Quote of the Day (oh, make it the year):

“Hillary Clinton took me through Hell,” the victim said. The Daily Beast agreed to withhold her name out of concern for her privacy as a victim of sexual assault.

The victim said if she saw Clinton today, she would call her out for what she sees as the hypocrisy of Clinton’s current campaign to fight for women’s rights compared to her actions regarding this rape case so long ago.

“I would say [to Clinton], ‘You took a case of mine in ’75, you lied on me… I realize the truth now, the heart of what you’ve done to me. And you are supposed to be for women? You call that [being] for women, what you done to me? And I hear you on tape laughing.”

–Rape Victim, as quoted in the Daily Beast

The rape victim was a 12-year-old girl when Hillary Rodham, then 27 and the future champion of women and girls, defended the girl’s rapist, getting him a strikingly lenient sentence.

The rape victim came forward and granted an exclusive interview to the Daily Beast after the Free Beacon’s ace reporter Alana Goodman, in an amazing scoop, found a disturbing tape of Mrs. Clinton chortling with journalist Roy Reed over getting the guy off:

“He took a lie detector test. I had him take a polygraph, which he passed, which forever destroyed my faith in polygraphs,” Clinton says on the recording, failing to hold back some chuckles.

Anyone accused of a crime deserves a defense. Even this guy.

But Mrs. Clinton’s bragging about getting time served for this guy with a defense that allegedly included smearing a 12-year-old victim is shocking.

Mrs. Clinton reportedly claimed the girl was unstable with a habit of seeking out older men and fantasizing about them, which the victim says was never the case. Clinton said that the victim came from a “disorganized” family and that children from such families “tend to exaggerate or romanticize sexual experiences.”

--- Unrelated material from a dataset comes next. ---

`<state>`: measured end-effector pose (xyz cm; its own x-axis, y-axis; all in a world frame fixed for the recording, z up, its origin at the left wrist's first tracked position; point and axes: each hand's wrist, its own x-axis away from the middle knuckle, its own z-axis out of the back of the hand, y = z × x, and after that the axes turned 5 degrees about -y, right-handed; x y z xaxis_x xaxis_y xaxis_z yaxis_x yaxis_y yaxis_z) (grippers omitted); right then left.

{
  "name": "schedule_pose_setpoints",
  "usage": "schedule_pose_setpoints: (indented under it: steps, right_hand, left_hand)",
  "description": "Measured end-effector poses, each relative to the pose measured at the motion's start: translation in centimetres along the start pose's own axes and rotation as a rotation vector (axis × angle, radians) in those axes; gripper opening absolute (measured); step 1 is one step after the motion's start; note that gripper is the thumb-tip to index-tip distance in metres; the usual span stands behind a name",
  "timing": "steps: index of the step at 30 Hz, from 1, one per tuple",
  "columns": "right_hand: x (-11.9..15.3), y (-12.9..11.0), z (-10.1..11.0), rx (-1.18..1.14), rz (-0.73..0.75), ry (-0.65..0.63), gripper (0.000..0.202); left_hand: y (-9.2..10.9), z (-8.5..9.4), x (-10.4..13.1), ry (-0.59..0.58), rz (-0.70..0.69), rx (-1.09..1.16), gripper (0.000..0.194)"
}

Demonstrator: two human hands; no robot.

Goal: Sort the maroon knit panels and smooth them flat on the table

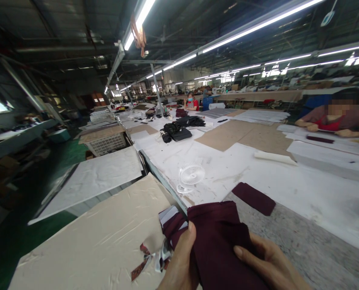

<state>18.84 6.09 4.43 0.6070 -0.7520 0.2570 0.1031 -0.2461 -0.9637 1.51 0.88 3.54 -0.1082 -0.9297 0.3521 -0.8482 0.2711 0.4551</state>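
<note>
Left grip (181,259) and right grip (268,259) clamp dark maroon cloth (217,235) (visibly layered).

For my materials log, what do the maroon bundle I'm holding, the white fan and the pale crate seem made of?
The maroon bundle: probably fabric, matte, lying in soft folded layers; fibre unclear. The white fan: likely smooth plastic, judging by its fine, even ribs. The pale crate: seemingly rigid plastic, from its regular openings; finish too distant to tell.
</note>
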Motion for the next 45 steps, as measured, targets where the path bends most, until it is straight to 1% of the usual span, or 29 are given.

The tapes of Mrs. Clinton talking to Reed prove, according to the victim, that Mrs. Clinton was dishonest and willing to smear a young victim to get a good outcome for her client:

For the victim, the tapes prove that while Clinton was arguing in the affidavit that the victim could have some culpability in her own attack, she actually believed that her client was guilty. Taylor’s light sentence was a miscarriage of justice, the victim said.

“It’s proven fact, with all the tapes [now revealed], she lied like a dog on me. I think she was trying to do whatever she could do to make herself look good at the time…. She wanted it to look good, she didn’t care if those guys did it or not,” she said. “Them two guys should have got a lot longer time. I do not think justice was served at all.”

Matt Continetti of the Free Beacon notes the media blackout on the story since 1975 and explains why the story matters, even if we all agree that the accused had rights, too:  

Let’s even concede that Clinton was just doing her job. What makes that job exempt from inquiry and skepticism and criticism? Yes, Mumia, Bill Ayers, and child rapists have the right to legal representation. But that does not give the lawyers who represent them the right—the entitlement—to public office. If it is fair to attack a candidate because he used to travel with the family dog on the roof of his car, because he may have forcibly subjected a fellow student to a haircut, then it is entirely fair, it is more than fair, to attack a candidate for defending the rapist of a 12-year-old girl, and for laughing about it a decade later.

 Yes, it was in 1975, but Mrs. Clinton owes an explanation (if there possibly could be an explanation).

Meanwhile, the University of Arkansas has taken away the Free Beacon’s library privileges.